Task details →
Where the word "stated" appears in a line below, copy the whole line.

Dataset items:
***

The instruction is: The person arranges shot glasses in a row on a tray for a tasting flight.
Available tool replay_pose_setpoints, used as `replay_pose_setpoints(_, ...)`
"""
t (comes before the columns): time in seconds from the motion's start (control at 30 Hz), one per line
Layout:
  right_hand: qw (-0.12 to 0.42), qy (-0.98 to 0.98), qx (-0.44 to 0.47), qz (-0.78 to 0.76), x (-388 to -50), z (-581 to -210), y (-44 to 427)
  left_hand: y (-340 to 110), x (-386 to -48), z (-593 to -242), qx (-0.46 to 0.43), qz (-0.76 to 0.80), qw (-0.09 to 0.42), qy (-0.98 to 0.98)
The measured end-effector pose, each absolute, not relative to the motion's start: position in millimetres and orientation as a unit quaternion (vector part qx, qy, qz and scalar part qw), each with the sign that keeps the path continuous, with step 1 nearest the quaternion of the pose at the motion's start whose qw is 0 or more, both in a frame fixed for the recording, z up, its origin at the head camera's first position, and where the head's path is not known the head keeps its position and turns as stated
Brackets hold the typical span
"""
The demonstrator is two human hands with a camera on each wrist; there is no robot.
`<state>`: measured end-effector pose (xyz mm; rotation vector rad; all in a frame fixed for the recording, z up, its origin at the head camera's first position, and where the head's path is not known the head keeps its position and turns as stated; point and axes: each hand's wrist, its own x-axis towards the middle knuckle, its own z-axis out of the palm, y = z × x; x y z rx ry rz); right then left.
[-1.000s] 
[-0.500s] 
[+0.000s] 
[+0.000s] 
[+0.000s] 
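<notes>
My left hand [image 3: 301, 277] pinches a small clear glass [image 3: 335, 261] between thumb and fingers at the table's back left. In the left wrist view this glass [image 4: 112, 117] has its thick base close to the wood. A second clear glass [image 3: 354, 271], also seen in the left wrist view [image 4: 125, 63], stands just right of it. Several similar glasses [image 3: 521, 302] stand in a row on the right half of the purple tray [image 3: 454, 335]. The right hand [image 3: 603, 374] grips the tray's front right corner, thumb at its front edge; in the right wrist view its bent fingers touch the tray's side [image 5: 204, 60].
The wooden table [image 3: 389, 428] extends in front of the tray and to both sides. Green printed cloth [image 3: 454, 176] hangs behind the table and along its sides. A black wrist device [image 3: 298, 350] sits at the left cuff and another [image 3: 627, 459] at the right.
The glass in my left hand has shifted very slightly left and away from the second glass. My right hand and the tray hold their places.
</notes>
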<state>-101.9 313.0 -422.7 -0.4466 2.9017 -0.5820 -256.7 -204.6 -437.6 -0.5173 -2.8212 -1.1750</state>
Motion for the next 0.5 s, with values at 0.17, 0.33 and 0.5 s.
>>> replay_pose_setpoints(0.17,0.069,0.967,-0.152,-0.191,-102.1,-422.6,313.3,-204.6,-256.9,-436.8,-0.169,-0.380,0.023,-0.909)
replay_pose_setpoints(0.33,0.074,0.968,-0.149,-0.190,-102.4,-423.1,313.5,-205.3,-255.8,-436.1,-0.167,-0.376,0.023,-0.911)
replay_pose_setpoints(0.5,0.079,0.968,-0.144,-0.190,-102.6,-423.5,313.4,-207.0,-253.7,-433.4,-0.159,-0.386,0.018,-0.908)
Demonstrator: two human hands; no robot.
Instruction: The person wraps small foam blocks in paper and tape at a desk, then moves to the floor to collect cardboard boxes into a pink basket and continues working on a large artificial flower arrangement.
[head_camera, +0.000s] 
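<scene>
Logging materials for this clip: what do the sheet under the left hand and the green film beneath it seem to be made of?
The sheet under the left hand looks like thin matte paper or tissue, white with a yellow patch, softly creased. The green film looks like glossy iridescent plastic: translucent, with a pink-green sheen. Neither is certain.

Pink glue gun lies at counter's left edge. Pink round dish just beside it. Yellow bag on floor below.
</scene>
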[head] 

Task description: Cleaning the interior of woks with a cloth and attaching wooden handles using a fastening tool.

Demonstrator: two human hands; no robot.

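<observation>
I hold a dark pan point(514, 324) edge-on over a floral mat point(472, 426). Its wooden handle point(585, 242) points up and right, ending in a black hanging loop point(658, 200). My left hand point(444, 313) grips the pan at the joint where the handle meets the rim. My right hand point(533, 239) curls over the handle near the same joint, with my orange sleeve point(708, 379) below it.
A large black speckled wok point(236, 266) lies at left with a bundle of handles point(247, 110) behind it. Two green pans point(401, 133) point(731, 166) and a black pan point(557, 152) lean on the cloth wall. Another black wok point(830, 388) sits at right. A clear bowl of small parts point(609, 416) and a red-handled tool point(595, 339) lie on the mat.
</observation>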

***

The answer →
The measured end-effector pose, each absolute, not relative to the motion's start: position in millimetres and orientation as a unit quaternion (vector part qx, qy, qz and scalar part qw), each with the sign that keeps the path continuous, with step 1 nearest the quaternion of the pose at the motion's start whose qw is 0 or more, both in a frame fixed for the recording, z up, its origin at the head camera's first position, and where the head's path is not known the head keeps its position and turns as stated
`<state>`: measured end-effector pose (xyz mm; rotation vector rad; all in a frame fixed for the recording, z up, its origin at the head camera's first position, and where the head's path is not known the head keeps its position and turns as stated; point and axes: each hand's wrist, its own x-axis towards the middle knuckle, its own z-axis out of the palm, y = z × x; x y z rx ry rz); right then left.

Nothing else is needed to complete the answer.